McEnroe explains: “The war was a time of medical breakthrough, because the medical staff had to improvise, things were so desperate, and there was such a high amount of casualties, that in this highly-charged atmosphere, new ways of helping them were discovered.
“The nurses were so innovative. They would improvise medical equipment from anything that was lying around, like odd bits of wood.”
The nurses also did their best to create homely environments for themselves and the men, finding bits of furniture to bring to the wards and picking flowers, using shell casing as makeshift vases.
However, they also had to clean the wards themselves, and perform other menial tasks, like pegging down the hospital canvas on windy days. “There’d been an emphasis on considering the patient from before the war, looking at the importance of hygiene and ventilation, and keeping the patient calm and happy,” says McEnroe.

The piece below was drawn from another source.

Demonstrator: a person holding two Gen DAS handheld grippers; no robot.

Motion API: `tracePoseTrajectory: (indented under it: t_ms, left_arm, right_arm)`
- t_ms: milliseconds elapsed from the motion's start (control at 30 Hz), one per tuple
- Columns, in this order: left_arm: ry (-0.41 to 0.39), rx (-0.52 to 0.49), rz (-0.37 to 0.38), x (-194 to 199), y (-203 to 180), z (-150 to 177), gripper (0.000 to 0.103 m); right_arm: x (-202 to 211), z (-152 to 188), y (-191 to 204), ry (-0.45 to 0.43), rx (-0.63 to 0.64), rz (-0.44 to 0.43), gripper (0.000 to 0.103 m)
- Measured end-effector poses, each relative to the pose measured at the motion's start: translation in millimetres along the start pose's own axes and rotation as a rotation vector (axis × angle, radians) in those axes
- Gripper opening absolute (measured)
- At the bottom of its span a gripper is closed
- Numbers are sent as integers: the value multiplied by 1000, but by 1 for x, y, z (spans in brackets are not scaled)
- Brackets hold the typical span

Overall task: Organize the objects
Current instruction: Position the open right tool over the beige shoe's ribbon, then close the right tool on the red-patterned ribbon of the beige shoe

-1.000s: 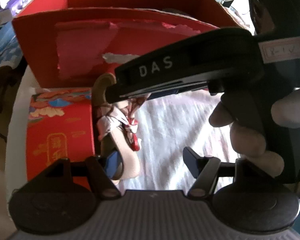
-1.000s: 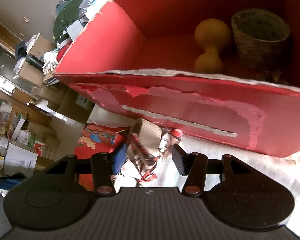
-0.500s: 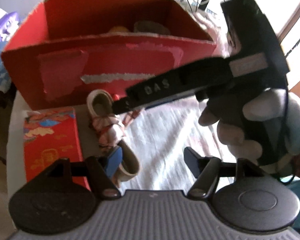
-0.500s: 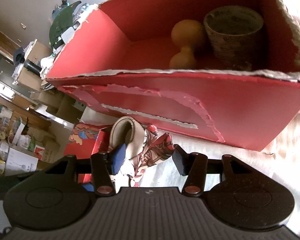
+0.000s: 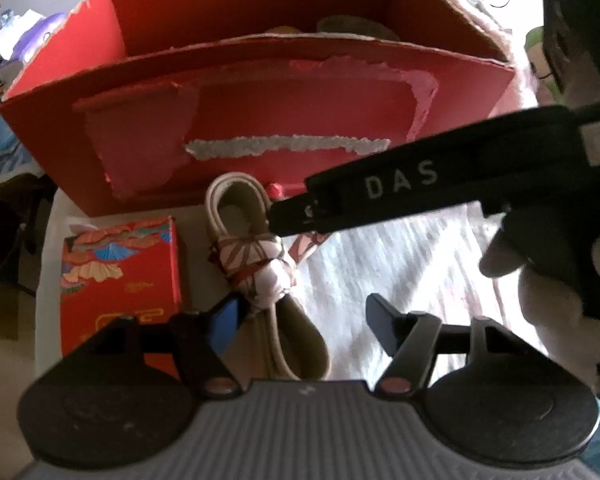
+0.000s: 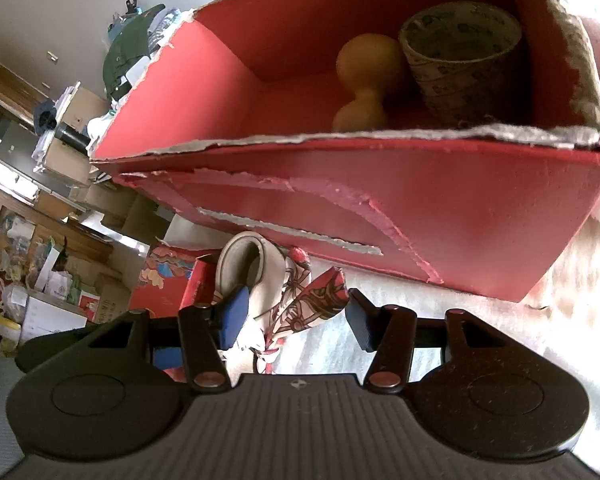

“But it was the theatre of war that brought that care to prominence.”
The book and exhibition are illustrated with photographs taken by one of the hospital in the oatfield’s surgeons, Oswald Gayer Morgan, and paintings by the French artist Victor Tardieu, a volunteer ambulance driver who painted vivid hospital scenes on wooden panels whenever he could.
“The paintings and photos give a snapshot of what life in the hospital was like,” says McEnroe.
“When people think about the First World War, they think about the soldiers and the trench warfare, and don’t necessarily think about the role of women.
“This is something we hope will be brought out as part of the centenary year.
“Women were under physical and emotional attack as much as anybody else, and they were in danger. They were incredibly brave.”